> Task to carry out:
Give the entries again, exactly as they stand.

[Saved entries]
■ ■ ■
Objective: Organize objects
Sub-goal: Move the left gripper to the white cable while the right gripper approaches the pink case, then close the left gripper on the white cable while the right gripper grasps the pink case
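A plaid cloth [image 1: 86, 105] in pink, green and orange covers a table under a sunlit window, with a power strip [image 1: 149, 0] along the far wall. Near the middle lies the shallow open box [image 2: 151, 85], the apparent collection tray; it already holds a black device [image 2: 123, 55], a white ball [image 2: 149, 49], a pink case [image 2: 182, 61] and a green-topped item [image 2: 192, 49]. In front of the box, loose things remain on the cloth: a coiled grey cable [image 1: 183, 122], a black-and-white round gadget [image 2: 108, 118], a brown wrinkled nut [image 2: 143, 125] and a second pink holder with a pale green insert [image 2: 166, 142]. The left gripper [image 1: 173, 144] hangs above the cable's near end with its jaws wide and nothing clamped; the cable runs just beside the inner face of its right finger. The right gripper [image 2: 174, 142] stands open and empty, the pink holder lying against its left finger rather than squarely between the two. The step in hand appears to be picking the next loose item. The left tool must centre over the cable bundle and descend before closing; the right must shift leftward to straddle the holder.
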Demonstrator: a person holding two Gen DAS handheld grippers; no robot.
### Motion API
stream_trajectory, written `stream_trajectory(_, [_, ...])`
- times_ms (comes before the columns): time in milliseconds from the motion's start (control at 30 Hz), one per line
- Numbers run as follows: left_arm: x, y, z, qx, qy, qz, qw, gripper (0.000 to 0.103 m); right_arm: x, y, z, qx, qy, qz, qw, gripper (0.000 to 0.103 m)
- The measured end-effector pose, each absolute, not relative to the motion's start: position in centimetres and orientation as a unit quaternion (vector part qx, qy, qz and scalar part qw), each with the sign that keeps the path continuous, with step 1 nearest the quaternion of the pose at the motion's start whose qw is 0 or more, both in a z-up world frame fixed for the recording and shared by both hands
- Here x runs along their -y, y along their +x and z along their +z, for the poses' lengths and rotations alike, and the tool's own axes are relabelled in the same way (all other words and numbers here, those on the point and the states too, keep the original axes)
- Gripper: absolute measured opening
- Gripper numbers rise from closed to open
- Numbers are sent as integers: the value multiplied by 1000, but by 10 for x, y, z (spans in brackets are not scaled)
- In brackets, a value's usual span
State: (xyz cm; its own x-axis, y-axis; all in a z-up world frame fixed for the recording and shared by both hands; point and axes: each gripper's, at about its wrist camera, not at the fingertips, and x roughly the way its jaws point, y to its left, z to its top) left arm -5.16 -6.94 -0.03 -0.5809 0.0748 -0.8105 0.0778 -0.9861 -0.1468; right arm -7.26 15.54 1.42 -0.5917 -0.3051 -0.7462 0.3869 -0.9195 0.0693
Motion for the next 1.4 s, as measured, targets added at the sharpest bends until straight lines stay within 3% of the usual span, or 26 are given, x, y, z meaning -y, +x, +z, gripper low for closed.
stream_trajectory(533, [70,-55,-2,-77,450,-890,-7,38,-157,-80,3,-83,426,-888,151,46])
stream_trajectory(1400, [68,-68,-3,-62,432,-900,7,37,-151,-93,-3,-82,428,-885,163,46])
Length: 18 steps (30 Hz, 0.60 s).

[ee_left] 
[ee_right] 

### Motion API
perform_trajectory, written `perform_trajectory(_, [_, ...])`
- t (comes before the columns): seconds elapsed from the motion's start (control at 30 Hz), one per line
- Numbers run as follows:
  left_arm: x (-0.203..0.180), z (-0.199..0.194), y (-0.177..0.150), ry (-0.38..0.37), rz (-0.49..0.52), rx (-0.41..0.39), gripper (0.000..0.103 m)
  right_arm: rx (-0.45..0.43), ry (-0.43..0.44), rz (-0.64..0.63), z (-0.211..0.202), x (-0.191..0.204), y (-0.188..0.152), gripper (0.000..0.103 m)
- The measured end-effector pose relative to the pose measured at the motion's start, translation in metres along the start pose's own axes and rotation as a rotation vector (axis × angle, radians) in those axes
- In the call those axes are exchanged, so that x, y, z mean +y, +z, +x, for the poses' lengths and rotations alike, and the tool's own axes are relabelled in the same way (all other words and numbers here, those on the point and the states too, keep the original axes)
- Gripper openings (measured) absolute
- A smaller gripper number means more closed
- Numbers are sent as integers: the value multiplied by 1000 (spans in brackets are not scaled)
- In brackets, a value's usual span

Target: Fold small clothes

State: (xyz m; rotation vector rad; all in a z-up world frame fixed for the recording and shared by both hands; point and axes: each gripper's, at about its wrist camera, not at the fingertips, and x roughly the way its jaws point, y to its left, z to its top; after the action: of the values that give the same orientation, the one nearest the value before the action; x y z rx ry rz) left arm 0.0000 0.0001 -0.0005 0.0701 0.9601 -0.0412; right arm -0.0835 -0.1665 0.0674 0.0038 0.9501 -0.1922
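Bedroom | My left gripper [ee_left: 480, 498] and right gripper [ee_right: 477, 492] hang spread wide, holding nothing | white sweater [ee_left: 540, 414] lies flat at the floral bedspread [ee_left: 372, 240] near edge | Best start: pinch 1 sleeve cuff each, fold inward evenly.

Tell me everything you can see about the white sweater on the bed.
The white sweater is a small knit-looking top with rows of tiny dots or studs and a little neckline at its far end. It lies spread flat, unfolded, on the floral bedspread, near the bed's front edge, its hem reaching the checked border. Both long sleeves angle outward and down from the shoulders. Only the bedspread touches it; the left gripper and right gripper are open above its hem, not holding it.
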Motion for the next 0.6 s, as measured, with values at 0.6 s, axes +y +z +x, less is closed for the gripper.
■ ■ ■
> Task result:
Objective: Organize objects
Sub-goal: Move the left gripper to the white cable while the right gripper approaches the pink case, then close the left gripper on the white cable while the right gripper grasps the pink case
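A plaid cloth [image 1: 86, 105] in pink, green and orange covers a table under a sunlit window, with a power strip [image 1: 149, 0] along the far wall. Near the middle lies the shallow open box [image 2: 151, 85], the apparent collection tray; it already holds a black device [image 2: 123, 55], a white ball [image 2: 149, 49], a pink case [image 2: 182, 61] and a green-topped item [image 2: 192, 49]. In front of the box, loose things remain on the cloth: a coiled grey cable [image 1: 183, 122], a black-and-white round gadget [image 2: 108, 118], a brown wrinkled nut [image 2: 143, 125] and a second pink holder with a pale green insert [image 2: 166, 142]. The left gripper [image 1: 173, 144] hangs above the cable's near end with its jaws wide and nothing clamped; the cable runs just beside the inner face of its right finger. The right gripper [image 2: 174, 142] stands open and empty, the pink holder lying against its left finger rather than squarely between the two. The step in hand appears to be picking the next loose item. The left tool must centre over the cable bundle and descend before closing; the right must shift leftward to straddle the holder.
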Demonstrator: a person holding two Gen DAS handheld grippers; no robot.
### Motion API
stream_trajectory, written `stream_trajectory(_, [_, ...])`
- times_ms (comes before the columns): time in milliseconds from the motion's start (control at 30 Hz), one per line
- Numbers run as follows: left_arm: x, y, z, qx, qy, qz, qw, gripper (0.000 to 0.103 m); right_arm: x, y, z, qx, qy, qz, qw, gripper (0.000 to 0.103 m)
- The measured end-effector pose, each absolute, not relative to the motion's start: position in centimetres and orientation as a unit quaternion (vector part qx, qy, qz and scalar part qw), each with the sign that keeps the path continuous, with step 1 nearest the quaternion of the pose at the motion's start whose qw is 0 or more, both in a z-up world frame fixed for the recording and shared by both hands
- Here x runs along their -y, y along their +x and z along their +z, for the poses' lengths and rotations alike, and the tool's own axes are relabelled in the same way (all other words and numbers here, those on the point and the states too, keep the original axes)
- Gripper: absolute measured opening
- Gripper numbers rise from closed to open
- Numbers are sent as integers: the value multiplied by 1000, but by 10 for x, y, z (spans in brackets are not scaled)
- In brackets, a value's usual span
State: (xyz cm; its own x-axis, y-axis; all in a z-up world frame fixed for the recording and shared by both hands; point and axes: each gripper's, at about its wrist camera, not at the fingertips, and x roughly the way its jaws point, y to its left, z to its top) left arm -5.16 -6.94 -0.03 -0.5809 0.0748 -0.8105 0.0778 -0.9861 -0.1468; right arm -7.26 15.54 1.42 -0.5917 -0.3051 -0.7462 0.3869 -0.9195 0.0693
Motion for the next 1.4 s, as measured, targets added at the sharpest bends until straight lines stay within 3% of the usual span, or 26 are given, x, y, z meaning -y, +x, +z, gripper low for closed.
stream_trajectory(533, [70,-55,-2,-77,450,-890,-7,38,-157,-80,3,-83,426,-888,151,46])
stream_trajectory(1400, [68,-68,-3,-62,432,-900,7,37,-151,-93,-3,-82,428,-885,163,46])
Length: 18 steps (30 Hz, 0.60 s).

[ee_left] 
[ee_right] 

### Motion API
perform_trajectory, written `perform_trajectory(_, [_, ...])`
- t (comes before the columns): seconds elapsed from the motion's start (control at 30 Hz), one per line
- Numbers run as follows:
  left_arm: x (-0.203..0.180), z (-0.199..0.194), y (-0.177..0.150), ry (-0.38..0.37), rz (-0.49..0.52), rx (-0.41..0.39), gripper (0.000..0.103 m)
  right_arm: rx (-0.45..0.43), ry (-0.43..0.44), rz (-0.64..0.63), z (-0.211..0.202), x (-0.191..0.204), y (-0.188..0.152), gripper (0.000..0.103 m)
- The measured end-effector pose relative to the pose measured at the motion's start, translation in metres along the start pose's own axes and rotation as a rotation vector (axis × angle, radians) in those axes
- In the call those axes are exchanged, so that x, y, z mean +y, +z, +x, for the poses' lengths and rotations alike, and the tool's own axes are relabelled in the same way (all other words and numbers here, those on the point and the states too, keep the original axes)
- Gripper openings (measured) absolute
- A smaller gripper number means more closed
- Numbers are sent as integers: the value multiplied by 1000 (spans in brackets are not scaled)
- In brackets, a value's usual span

Target: Fold small clothes

State: (xyz m; rotation vector rad; all in a z-up world frame fixed for the recording and shared by both hands; point and axes: each gripper's, at about its wrist camera, not at the fingertips, and x roughly the way its jaws point, y to its left, z to its top; after the action: of the values that give the same orientation, the one nearest the value before the action; x y z rx ry rz) left arm 0.0000 0.0001 -0.0005 0.0701 0.9601 -0.0412; right arm -0.0835 -0.1665 0.0674 0.0038 0.9501 -0.1922
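Bedroom | My left gripper [ee_left: 480, 498] and right gripper [ee_right: 477, 492] hang spread wide, holding nothing | white sweater [ee_left: 540, 414] lies flat at the floral bedspread [ee_left: 372, 240] near edge | Best start: pinch 1 sleeve cuff each, fold inward evenly.

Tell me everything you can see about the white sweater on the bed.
The white sweater is a small knit-looking top with rows of tiny dots or studs and a little neckline at its far end. It lies spread flat, unfolded, on the floral bedspread, near the bed's front edge, its hem reaching the checked border. Both long sleeves angle outward and down from the shoulders. Only the bedspread touches it; the left gripper and right gripper are open above its hem, not holding it.
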Motion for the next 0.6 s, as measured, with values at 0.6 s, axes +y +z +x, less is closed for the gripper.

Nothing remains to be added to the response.